Sa partenaire de jeu, Sharon James, remarque aussi que, parmi les nombreux acteurs qui ont joué le rôle (dont Samuel L. Jackson, à New York, en 2012), « c’est toujours un casting très différent d’une production à l’autre. Et aucun comédien n’essaie de ressembler au pasteur King ».

PHOTO PHILIPPE BOIVIN, COLLABORATION SPÉCIALE

Le comédien Didier Lucien

La dernière nuit

Depuis sa création à Londres en 2009 (dans une salle de 65 places !), la pièce a connu un énorme succès. Pour sa production chez Duceppe, le texte de Katori Hall a été traduit par Edith Kabuya, et la mise en scène sera assurée par Catherine Vidal.
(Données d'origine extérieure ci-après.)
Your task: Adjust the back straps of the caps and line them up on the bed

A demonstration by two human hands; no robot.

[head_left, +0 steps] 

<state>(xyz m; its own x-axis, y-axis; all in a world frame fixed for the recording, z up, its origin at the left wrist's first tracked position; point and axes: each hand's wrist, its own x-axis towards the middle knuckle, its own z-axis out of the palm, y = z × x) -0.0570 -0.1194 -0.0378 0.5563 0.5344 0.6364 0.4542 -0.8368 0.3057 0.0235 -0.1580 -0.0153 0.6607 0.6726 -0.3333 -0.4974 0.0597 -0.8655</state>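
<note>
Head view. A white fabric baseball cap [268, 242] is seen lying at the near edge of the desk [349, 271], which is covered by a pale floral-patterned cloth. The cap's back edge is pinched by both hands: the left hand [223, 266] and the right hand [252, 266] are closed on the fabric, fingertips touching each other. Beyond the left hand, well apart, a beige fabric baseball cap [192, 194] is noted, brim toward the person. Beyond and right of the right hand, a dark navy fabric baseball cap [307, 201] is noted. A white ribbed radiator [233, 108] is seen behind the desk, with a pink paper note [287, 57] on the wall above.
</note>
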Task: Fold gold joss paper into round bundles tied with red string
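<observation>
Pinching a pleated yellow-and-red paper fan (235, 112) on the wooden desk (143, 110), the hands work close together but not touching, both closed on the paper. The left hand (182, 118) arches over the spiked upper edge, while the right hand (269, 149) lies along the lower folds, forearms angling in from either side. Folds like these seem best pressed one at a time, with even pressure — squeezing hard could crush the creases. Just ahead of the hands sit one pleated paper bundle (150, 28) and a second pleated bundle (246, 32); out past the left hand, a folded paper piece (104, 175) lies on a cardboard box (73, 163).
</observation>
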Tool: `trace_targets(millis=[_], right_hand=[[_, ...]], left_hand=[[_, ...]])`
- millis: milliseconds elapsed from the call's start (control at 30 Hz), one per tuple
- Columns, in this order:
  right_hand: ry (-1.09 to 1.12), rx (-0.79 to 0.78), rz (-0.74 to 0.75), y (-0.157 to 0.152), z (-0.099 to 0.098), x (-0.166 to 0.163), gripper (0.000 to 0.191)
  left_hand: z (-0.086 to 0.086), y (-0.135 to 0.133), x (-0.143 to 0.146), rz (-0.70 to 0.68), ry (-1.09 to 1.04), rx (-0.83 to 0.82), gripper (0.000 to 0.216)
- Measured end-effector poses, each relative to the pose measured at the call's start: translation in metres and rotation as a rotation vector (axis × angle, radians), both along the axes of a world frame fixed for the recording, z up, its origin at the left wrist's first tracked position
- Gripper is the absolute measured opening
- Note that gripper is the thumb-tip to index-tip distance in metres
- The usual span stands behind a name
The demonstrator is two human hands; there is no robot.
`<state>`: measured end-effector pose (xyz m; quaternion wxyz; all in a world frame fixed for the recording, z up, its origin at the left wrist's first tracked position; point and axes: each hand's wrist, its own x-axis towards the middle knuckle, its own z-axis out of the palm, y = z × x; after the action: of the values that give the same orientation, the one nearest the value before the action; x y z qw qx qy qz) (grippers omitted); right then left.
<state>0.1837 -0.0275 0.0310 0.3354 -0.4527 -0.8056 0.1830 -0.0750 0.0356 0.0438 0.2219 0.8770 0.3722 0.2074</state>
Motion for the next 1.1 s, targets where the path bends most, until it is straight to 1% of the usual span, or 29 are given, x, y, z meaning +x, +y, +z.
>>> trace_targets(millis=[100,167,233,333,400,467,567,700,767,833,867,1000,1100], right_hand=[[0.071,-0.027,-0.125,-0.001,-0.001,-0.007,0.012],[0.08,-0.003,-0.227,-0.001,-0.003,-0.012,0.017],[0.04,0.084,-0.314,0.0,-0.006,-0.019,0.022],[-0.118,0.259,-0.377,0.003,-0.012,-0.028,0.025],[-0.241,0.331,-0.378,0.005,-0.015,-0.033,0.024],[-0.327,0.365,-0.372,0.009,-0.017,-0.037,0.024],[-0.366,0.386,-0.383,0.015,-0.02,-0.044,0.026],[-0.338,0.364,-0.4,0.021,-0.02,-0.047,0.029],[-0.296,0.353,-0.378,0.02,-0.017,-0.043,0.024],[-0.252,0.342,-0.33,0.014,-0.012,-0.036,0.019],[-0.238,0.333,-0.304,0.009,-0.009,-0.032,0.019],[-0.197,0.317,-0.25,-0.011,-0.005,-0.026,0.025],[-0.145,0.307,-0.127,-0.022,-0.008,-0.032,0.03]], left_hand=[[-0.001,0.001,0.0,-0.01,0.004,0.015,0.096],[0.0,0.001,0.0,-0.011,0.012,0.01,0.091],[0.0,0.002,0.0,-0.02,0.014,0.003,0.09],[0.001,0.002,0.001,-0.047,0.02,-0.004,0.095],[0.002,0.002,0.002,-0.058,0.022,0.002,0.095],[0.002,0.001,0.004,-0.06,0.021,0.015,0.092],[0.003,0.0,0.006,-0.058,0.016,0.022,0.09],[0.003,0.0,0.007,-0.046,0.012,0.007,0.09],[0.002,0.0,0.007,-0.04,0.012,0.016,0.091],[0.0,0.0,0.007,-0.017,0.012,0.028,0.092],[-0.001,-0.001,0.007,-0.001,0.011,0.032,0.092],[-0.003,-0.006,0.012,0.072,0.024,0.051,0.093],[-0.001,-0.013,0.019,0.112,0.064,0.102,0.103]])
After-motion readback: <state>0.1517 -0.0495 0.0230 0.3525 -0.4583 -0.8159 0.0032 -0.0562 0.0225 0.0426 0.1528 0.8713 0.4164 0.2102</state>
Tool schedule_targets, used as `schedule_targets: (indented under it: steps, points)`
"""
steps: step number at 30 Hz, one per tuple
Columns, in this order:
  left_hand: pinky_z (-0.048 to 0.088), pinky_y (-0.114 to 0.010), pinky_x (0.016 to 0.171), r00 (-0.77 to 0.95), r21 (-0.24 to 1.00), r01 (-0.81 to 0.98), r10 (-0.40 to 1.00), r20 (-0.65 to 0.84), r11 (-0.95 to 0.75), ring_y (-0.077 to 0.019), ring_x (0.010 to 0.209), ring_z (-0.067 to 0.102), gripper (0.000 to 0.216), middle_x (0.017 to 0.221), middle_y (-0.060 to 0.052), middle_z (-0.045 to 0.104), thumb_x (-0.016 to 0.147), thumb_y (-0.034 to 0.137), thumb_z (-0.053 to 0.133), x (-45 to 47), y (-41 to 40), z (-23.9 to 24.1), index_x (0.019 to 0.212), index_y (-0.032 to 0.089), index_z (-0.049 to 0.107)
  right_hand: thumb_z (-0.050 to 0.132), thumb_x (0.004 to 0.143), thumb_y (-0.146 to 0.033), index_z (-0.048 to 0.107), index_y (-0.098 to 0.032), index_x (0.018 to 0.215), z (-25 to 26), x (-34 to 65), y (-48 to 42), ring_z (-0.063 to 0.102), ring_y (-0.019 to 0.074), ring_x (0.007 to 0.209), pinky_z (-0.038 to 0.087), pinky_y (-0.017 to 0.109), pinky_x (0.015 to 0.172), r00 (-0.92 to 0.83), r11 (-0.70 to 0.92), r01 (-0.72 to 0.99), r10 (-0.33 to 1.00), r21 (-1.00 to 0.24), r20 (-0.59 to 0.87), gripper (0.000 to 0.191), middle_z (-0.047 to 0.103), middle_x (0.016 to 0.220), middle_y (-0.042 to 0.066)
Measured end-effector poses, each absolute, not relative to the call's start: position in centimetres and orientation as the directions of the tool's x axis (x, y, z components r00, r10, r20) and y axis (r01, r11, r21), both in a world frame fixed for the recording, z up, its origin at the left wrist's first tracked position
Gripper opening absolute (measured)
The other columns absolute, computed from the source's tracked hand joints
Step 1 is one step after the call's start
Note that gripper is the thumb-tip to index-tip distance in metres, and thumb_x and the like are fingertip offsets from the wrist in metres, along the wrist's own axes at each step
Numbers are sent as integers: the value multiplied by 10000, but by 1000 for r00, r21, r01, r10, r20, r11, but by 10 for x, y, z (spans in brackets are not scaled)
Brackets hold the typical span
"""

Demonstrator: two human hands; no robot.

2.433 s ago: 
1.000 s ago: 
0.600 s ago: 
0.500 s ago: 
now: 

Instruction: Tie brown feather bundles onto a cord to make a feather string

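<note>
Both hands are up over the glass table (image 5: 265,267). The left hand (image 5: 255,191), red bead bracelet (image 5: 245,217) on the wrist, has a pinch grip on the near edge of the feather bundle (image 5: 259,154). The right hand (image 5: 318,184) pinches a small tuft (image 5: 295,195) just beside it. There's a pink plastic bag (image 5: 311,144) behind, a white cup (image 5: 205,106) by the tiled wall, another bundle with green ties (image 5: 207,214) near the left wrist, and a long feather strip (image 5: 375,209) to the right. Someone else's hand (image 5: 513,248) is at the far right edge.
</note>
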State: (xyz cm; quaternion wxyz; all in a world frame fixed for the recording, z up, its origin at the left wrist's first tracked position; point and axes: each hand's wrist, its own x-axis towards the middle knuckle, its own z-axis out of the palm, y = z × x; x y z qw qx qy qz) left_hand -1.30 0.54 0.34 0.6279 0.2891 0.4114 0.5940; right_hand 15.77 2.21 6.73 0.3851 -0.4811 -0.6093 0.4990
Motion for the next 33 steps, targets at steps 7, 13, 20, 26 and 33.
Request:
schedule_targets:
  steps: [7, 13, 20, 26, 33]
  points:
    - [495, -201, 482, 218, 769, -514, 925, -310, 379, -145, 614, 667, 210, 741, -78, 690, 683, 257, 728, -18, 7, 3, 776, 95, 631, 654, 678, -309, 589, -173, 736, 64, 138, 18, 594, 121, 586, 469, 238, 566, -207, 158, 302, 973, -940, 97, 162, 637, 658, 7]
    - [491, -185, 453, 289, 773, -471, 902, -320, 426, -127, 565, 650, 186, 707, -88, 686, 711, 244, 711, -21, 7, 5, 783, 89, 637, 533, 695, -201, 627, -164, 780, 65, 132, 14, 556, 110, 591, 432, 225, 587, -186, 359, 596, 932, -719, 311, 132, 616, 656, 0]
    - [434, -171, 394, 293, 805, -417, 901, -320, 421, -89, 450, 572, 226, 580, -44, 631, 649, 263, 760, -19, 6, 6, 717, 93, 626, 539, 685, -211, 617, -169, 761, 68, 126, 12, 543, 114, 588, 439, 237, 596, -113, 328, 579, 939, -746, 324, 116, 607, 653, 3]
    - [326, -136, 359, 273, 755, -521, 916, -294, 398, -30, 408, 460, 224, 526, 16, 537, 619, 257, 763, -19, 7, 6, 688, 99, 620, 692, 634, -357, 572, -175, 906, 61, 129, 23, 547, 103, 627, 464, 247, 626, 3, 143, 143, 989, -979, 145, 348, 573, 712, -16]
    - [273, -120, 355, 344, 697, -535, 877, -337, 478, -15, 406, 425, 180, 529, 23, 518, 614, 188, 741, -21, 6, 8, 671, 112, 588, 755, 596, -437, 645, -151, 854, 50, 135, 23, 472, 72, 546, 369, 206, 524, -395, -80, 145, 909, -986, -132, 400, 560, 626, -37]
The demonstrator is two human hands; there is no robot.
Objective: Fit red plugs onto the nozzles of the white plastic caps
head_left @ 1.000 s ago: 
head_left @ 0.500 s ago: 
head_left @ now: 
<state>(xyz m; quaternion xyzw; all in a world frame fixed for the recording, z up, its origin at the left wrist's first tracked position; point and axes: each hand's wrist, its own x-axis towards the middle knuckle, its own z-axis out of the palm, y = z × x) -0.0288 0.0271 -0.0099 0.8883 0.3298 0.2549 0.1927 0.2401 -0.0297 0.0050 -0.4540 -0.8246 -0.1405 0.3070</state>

L’argument se résume ainsi. Le soir du 3 avril 1968, Martin Luther King est seul dans sa chambre du Lorraine Motel à Memphis. Fatigué, il tente en vain d’écrire un discours, lorsque Camae, une femme de chambre au franc-parler, lui apporte le café qu’il a commandé. Le duo s’engage alors dans une surprenante discussion. Quelques heures avant sa mort, le pasteur sera confronté dans ses valeurs, ses croyances ; allant jusqu’à douter du sexe de Dieu ?!

Et si la grande Histoire cachait nos petits désordres intimes ? C’est l’une des questions que pose Hall dans la pièce qu’elle a écrite à 28 ans.

Elle est depuis une auteure couronnée de succès, tant à Broadway (TINA : The Tina Turner Musical) qu’à Hollywood (la série P-Valley, sur Crave). Au sommet de la montagne met en scène un Martin Luther King préoccupé par l’avenir de son peuple, mais aussi par des soucis assez bénins. Il se demandera, entre autres, s’il doit couper ou garder sa moustache ; il se désole d’avoir oublié de se brosser les dents avant un discours historique ; ou de sentir des pieds…

« C’est un acte d’humilité finalement, estime Sharon James. Katori Hall aimerait que sa pièce soit un appel à l’action individuelle. Pour tous ! Pas besoin d’être sur un piédestal avant de changer les choses. Peu importe ton rang social, tes actions finiront par parler pour toi. En luttant pour les droits civiques, King ne pensait pas à son destin. Il se battait pour ses convictions. »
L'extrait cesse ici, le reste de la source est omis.